Commodities rose Friday as negotiations continued to avoid a U.S. government shutdown and concerns lingered about the growth of global inflation and violence in the Middle East and North Africa.
Investors poured money into oil, metals and agricultural products despite the uncertainty of what may lie ahead for the United States, Europe's financial problems and uprisings in Libya and neighboring countries.
An added incentive was a weaker dollar. Commodities are priced in dollars so a weaker dollar makes them more appealing to investors using other currencies.
"There's a lot of reasons that the market should be going down and it just isn't," LaSalle Futures Group analyst Matt Zeman said. "Until there is some bigger catalyst to make these things reverse course, the path of least resistance remains higher on pretty much everything."
Republicans and Democrats worked Friday to resolve differences on the federal budget. Barring an agreement or another temporary bill to keep the government operating, most of the government would start shutting down at midnight. Essential workers would stay on the job.
President Barack Obama has said a shutdown would damage the economic recovery.
Europe's top financial officials said Portugal will need about $114 billion in rescue loans to meet huge bond repayments in June. The loan package follows similar bailouts made last year to Greece and Ireland. Traders are worried that the bailout may have an impact on the Europe's economy.

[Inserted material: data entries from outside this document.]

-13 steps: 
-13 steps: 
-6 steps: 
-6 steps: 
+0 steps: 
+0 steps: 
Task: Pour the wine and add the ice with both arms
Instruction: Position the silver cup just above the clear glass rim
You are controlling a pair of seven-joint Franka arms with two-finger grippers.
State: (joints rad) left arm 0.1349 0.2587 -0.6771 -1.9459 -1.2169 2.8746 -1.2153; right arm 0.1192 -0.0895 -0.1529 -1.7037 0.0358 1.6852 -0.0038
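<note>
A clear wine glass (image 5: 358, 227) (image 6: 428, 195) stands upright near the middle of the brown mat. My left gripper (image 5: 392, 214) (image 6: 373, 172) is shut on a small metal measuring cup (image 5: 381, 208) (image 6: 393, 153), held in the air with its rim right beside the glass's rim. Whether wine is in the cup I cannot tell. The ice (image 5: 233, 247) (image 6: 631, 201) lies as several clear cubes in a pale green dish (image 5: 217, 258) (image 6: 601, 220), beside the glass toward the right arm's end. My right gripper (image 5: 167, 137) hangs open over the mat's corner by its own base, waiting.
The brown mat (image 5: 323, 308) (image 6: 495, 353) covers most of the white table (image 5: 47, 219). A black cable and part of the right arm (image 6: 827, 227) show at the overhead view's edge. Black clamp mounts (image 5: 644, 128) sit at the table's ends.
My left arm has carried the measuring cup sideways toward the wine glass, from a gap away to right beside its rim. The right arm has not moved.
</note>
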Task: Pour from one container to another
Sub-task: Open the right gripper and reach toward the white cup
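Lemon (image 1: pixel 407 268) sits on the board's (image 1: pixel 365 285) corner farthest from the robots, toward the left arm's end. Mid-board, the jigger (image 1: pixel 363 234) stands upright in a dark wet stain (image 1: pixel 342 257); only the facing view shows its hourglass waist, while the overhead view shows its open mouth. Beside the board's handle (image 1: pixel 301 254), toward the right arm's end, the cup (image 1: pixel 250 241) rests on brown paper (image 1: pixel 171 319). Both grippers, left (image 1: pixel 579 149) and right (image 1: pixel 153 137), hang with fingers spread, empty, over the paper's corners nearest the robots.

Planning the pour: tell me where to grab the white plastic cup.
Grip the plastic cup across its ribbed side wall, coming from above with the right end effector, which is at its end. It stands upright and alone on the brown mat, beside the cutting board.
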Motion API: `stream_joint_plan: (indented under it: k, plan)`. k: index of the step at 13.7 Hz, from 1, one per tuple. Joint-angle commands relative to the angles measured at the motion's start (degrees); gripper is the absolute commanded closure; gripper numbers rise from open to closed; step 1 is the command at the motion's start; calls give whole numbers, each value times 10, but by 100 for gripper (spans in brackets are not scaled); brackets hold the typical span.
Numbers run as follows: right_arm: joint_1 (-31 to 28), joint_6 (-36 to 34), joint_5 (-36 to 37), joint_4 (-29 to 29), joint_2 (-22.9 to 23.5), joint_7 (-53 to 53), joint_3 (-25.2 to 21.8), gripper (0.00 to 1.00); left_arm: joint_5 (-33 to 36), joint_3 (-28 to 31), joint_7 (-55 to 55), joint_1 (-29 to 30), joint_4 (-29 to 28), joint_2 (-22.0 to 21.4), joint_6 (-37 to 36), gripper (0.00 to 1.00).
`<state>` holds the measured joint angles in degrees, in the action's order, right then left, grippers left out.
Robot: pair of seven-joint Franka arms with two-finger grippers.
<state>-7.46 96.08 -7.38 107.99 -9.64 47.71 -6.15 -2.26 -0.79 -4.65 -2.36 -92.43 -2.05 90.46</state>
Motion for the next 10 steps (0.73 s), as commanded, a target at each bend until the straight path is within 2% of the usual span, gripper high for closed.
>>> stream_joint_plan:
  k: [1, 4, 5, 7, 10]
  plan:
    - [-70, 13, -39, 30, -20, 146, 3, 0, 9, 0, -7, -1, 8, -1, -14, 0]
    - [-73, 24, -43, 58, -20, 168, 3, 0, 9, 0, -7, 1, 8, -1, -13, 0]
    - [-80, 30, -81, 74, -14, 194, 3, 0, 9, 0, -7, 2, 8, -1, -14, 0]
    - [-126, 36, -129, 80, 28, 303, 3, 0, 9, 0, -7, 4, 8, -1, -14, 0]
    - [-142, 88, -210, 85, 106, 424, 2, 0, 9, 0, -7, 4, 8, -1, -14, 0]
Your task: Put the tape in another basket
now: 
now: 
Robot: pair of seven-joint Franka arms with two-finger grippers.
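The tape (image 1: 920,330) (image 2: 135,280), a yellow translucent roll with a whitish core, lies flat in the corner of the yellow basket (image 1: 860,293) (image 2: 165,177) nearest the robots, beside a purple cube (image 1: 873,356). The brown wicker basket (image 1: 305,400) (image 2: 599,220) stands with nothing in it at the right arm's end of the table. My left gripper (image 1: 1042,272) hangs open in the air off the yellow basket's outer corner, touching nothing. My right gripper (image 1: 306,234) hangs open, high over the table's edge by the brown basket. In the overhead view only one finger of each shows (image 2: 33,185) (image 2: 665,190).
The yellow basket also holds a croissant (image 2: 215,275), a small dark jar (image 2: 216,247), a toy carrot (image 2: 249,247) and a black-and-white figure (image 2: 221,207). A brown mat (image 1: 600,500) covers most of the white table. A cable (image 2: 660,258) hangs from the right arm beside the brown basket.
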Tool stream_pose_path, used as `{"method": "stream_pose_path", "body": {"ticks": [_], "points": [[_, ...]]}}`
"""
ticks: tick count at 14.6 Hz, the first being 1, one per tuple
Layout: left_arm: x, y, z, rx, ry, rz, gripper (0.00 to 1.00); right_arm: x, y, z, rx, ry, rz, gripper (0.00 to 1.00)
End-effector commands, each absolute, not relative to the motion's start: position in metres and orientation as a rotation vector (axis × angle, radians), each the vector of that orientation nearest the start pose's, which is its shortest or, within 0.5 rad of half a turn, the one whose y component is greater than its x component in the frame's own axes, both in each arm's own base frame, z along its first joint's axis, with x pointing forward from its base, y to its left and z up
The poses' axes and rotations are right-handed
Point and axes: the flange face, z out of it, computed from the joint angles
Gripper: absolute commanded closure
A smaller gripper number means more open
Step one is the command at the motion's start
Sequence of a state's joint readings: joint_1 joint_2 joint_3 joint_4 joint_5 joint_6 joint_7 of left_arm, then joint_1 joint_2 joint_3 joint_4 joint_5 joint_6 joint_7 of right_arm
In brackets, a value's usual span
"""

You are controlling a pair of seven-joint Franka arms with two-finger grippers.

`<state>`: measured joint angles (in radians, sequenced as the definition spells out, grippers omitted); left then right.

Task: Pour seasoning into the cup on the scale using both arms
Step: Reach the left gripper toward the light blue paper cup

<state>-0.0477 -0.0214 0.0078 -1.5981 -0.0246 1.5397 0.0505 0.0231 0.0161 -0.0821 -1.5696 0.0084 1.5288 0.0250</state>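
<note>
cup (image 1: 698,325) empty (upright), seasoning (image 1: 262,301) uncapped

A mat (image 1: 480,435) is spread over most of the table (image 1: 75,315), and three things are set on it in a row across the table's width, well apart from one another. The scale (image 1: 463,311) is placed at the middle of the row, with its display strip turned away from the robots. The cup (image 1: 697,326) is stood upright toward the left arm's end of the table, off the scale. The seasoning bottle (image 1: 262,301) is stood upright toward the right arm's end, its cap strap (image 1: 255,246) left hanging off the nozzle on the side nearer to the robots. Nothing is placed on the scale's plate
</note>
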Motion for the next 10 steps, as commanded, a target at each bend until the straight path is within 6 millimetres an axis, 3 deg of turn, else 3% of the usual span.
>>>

The European Central Bank on Thursday said it will raise a key interest rate to help curb inflation. That followed on the heels of China's decision to raise key interest rates for the fourth time since October in its battle against inflation.
Meanwhile, rebellions continued in Libya and other countries in the oil-rich region of the Middle East and North Africa. The fighting has shut down Libya's daily exports of 1.5 million barrels of oil, which is about 2 percent of world demand.
Gold, silver and other metals settled higher. Gold for June delivery rose $14.80 to settle at $1,474.10 an ounce and May silver added $1.056 to $40.608 an ounce.
May copper added 8.5 cents to settle at $4.5015 a pound, July platinum gained $21.50 to $1,812.10 an ounce and June palladium rose $13.95 to $794.20 an ounce.
Most energy contracts also rose. Benchmark crude for May delivery gained $2.49 to settle at $112.79 a barrel on the New York Mercantile Exchange.
In other Nymex contracts for May, heating oil rose 11.37 cents to settle at $3.3197 per gallon, gasoline added 7.42 cents to $3.2607 per gallon and natural gas fell 1.6 cents to $4.041 per 1,000 cubic feet.
In May agriculture contracts, wheat rose 24.25 cents to settle at $7.975 a bushel, corn added 9 cents to $7.68 a bushel and soybeans gained 28.75 cents to $13.9225 a bushel.